ABOUT THIS TASK:
From the entries that follow, pick out all lines holding "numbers".
[DATA RECORDS Boundary: Start]
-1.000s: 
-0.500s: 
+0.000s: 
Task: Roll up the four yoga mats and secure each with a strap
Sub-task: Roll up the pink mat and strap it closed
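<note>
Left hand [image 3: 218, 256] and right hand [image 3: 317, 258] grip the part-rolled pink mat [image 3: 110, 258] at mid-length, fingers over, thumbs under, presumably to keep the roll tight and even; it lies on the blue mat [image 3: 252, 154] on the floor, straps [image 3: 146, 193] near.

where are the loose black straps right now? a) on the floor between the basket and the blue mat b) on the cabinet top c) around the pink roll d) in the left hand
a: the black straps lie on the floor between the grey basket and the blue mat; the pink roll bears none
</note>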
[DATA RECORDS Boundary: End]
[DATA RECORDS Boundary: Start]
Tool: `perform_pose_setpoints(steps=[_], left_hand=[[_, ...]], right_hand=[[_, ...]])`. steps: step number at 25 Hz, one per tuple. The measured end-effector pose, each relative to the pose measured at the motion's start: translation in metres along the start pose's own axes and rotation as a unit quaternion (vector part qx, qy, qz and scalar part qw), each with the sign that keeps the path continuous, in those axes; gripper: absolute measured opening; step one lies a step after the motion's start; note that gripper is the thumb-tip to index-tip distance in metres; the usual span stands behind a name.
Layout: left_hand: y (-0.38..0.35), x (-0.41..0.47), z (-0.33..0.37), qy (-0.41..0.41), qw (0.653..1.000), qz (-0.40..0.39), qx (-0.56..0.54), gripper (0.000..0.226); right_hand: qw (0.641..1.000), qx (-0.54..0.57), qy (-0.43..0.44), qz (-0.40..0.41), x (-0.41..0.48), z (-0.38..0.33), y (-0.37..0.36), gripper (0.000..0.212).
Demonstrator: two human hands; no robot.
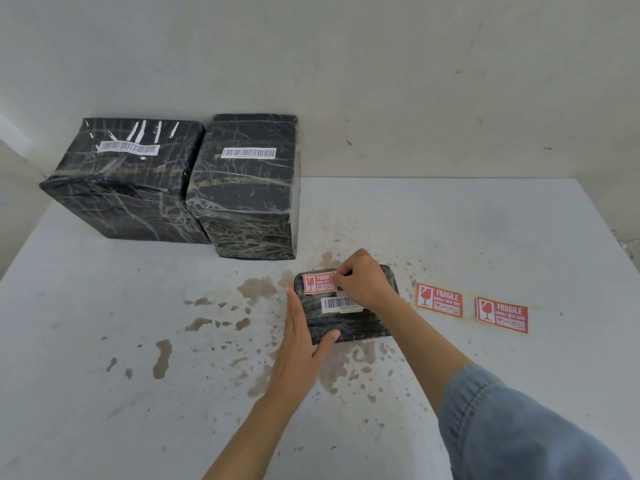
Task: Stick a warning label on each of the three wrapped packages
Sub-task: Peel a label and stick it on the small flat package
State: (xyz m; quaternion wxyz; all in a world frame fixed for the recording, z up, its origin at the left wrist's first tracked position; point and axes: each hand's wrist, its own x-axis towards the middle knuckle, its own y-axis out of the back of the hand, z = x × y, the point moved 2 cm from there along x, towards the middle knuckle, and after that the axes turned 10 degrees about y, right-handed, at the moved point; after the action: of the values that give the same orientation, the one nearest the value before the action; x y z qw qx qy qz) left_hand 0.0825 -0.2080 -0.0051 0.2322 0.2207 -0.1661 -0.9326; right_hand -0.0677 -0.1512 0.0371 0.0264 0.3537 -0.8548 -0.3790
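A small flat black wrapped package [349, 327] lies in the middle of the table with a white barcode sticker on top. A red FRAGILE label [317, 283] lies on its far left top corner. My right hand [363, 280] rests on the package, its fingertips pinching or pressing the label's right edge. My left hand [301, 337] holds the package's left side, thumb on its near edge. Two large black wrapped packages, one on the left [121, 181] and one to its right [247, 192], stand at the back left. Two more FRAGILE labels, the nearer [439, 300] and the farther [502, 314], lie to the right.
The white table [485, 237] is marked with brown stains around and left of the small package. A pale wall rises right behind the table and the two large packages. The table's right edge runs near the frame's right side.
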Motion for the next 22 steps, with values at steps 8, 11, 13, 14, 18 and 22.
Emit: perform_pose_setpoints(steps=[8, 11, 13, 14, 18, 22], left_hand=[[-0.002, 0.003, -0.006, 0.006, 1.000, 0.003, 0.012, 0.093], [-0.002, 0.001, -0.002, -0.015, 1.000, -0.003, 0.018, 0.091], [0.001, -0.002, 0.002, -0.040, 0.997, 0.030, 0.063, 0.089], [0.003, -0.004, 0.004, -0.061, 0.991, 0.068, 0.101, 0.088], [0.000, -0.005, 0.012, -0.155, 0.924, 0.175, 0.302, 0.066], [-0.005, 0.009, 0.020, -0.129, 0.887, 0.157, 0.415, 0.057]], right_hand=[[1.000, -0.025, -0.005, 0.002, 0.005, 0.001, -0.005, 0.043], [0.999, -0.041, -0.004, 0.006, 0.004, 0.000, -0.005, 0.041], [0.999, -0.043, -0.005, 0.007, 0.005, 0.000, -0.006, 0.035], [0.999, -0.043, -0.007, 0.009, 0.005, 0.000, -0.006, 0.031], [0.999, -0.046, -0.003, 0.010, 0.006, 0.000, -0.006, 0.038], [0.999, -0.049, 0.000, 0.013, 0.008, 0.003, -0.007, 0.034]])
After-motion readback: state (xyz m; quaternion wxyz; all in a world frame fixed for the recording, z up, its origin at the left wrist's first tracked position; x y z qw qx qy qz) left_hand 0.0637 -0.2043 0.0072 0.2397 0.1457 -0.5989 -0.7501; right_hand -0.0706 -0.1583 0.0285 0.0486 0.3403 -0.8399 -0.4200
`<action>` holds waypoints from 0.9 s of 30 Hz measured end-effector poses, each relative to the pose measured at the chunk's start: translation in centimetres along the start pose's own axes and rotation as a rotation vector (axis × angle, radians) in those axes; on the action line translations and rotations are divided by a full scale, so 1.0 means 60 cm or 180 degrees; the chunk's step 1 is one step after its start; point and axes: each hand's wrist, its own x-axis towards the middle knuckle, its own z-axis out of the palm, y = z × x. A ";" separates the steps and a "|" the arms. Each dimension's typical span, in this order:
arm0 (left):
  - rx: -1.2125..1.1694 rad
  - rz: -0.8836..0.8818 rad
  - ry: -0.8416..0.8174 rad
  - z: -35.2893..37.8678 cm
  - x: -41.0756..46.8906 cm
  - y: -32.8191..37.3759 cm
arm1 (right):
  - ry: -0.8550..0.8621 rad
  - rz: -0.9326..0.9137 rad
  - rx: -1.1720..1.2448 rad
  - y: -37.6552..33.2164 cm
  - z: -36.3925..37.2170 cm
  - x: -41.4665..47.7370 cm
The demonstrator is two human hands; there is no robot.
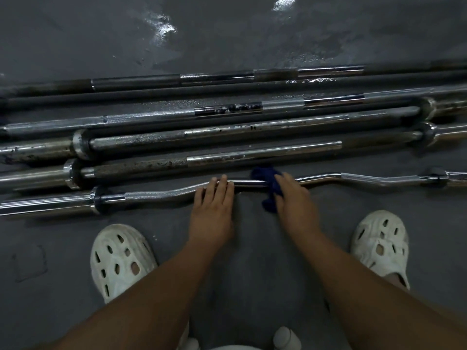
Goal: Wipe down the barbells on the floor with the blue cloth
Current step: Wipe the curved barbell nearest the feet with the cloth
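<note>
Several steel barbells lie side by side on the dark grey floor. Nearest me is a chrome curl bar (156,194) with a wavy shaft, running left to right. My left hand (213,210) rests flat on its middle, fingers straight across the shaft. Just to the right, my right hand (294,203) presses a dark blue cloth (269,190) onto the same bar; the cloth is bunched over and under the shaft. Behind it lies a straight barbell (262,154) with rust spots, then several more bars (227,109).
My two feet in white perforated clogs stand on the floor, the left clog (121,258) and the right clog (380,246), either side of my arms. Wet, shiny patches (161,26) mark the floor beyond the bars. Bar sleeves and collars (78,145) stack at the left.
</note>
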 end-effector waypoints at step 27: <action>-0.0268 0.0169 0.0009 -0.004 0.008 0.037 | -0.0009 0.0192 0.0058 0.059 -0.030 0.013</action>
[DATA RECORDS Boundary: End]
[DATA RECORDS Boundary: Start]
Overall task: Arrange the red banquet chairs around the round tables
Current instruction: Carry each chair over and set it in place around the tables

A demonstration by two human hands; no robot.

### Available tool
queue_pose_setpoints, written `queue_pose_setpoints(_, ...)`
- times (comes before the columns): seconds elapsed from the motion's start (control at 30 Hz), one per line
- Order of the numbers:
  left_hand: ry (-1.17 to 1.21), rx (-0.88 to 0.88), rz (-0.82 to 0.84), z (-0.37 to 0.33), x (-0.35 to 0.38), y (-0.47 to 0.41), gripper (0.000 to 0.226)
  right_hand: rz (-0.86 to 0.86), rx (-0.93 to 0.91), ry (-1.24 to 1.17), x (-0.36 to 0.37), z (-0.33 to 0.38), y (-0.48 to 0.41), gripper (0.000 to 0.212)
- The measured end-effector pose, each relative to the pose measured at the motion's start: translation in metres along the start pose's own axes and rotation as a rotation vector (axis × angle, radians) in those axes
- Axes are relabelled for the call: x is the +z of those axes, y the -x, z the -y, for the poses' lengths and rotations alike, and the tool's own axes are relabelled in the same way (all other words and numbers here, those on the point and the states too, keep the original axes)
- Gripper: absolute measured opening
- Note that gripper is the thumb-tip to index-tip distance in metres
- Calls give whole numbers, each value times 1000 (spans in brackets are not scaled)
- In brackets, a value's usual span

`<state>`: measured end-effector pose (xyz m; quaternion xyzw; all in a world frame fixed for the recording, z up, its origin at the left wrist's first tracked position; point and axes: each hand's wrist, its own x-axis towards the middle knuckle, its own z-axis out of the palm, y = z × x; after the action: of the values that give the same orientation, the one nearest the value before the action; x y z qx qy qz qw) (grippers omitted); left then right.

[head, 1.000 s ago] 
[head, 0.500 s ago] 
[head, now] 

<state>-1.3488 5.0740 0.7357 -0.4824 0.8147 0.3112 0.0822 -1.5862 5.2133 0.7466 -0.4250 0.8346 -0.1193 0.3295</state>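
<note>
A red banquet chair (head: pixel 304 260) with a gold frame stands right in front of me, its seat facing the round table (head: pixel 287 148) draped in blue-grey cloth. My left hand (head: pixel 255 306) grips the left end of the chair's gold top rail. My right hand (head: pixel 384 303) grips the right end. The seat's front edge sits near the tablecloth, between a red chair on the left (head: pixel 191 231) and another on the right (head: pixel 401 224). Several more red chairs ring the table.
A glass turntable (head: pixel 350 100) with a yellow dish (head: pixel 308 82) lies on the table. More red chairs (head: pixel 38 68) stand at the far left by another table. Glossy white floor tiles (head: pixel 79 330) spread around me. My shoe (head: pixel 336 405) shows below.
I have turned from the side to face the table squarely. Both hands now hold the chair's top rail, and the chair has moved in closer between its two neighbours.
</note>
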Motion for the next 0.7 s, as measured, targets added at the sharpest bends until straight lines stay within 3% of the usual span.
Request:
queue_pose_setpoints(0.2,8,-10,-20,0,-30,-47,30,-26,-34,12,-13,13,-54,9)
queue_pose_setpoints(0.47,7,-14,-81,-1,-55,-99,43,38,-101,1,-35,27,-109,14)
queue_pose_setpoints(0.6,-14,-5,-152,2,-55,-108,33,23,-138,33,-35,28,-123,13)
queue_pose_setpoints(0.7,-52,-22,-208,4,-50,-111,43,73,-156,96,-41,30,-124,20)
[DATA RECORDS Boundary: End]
OUTPUT BELOW:
- Order of the numbers:
- Axes are relabelled for the call: x is the +z of those axes, y the -x, z the -y, for the poses' lengths and rotations alike, and the tool's own axes are relabelled in the same way (all other words and numbers here, those on the point and the states too, keep the original axes)
- Calls give whole numbers, each value times 1000 (spans in brackets are not scaled)

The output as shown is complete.